The sheer scale of the Microsoft.com Web site presents an enormous challenge with regard to monitoring and troubleshooting. Spanning three data centers and consisting of thousands of servers and applications that service an average of 13 million unique users a day, Microsoft.com is one of the largest, busiest, and most complex Web sites on the Internet. More than 600 developers from hundreds of organizations, many outside Microsoft, submit code and content from all over the world. Many of them submit content and application updates such as ASP.NET pages, XML files, and VBScript directly to their respective virtual directories by using their own release management processes of varying maturity levels.

Microsoft.com is constantly under attack from various locations around the globe.
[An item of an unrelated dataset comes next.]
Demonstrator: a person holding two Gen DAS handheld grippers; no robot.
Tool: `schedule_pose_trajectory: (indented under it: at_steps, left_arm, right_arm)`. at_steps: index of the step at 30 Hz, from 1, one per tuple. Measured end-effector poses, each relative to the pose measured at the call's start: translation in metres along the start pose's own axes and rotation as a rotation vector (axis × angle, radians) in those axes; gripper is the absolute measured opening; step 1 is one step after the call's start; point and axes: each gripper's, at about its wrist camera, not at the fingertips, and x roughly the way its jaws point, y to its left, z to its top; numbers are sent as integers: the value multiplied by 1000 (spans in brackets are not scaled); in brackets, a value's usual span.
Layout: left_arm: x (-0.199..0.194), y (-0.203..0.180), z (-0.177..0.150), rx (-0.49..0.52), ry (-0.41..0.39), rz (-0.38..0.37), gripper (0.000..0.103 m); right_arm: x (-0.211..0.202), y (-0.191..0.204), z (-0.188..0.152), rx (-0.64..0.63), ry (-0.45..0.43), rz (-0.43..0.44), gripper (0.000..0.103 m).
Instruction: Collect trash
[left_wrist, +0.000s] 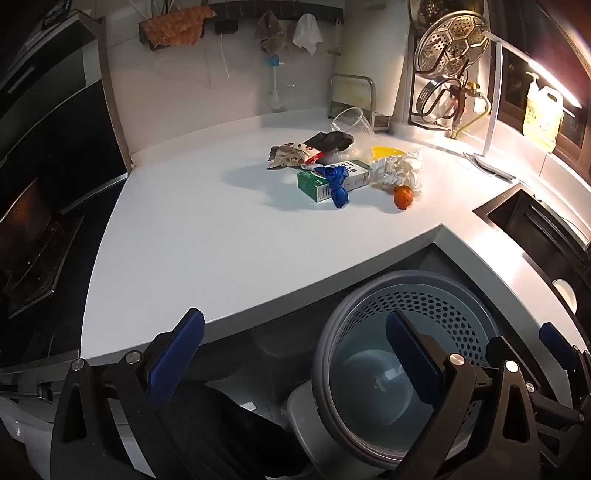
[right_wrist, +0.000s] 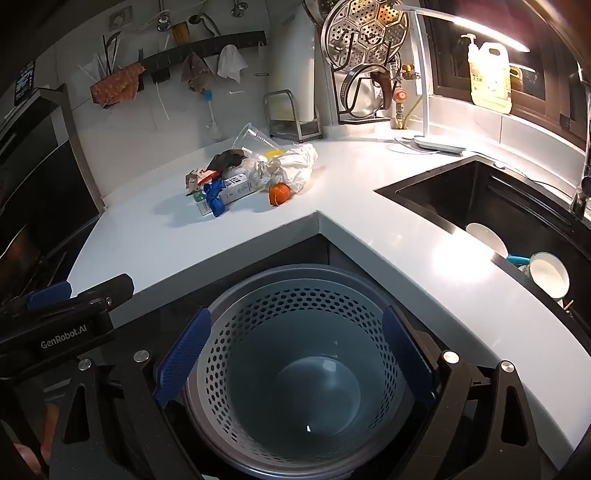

Because of this activity and complexity, monitoring all of the individual components that make up Microsoft.com in addition to the overall site is a monumental task.

Monitoring Philosophy

The philosophy of the Microsoft.com operations team is that a monitoring solution should provide the ability to quickly and accurately identify error sources so they can be isolated, investigated, and ultimately resolved. The monitoring solution should be intelligent so that it facilitates the correlation of events from multiple sources and issues actionable alerts.

Left to their default configurations, most monitoring systems generate an excessive number of alerts that become like spam to administrators. Especially with large systems, it is important for organizations to carefully define what should be monitored and what events or combination of events should be raised to the attention of operations personnel. An organization must also plan to learn from the data collected. As with alert planning, this aspect of the solution is a significant undertaking. It requires creating data retention and aggregation policies, and combining and correlating all of the data into a data warehouse from which administrators can generate both predefined and impromptu reports.

The actions taken as a response to intelligent alerts or analysis of historical data should drive improvements in one of three general categories:

  • Applications

  • Networks

  • Operations excellence

In many cases, performance problems with an application are due to problems with the way the application was designed or coded. The source of the problem can range from bugs to memory leaks to inefficient database queries. Application issues are the most challenging to monitor and identify, but they offer the most significant improvement opportunities.

Network issues are rare, but they can and do happen from time to time. Redundancy of components at every layer minimizes the risk of network outages, but when they do occur, they are critical and require immediate action.

The operations excellence category encompasses what many organizations simply call human error. The humans in question are typically network, server, storage area network (SAN), or application administrators. The Microsoft.com operations team uses the term operations excellence to emphasize that a production system should have controls, processes, and procedures in place to minimize the potential occurrence and the impact of human errors.

Solution

Monitoring the Microsoft.com Web site involves always knowing the health of the individual network and server components and individual applications, in addition to the overall availability, performance, and capacity of the site. No single technology is capable of monitoring all of these things, and certainly no product exists that can intelligently monitor such a complex environment out of the box. For these reasons, the operations team developed a monitoring solution built on multiple Microsoft products and some third-party products.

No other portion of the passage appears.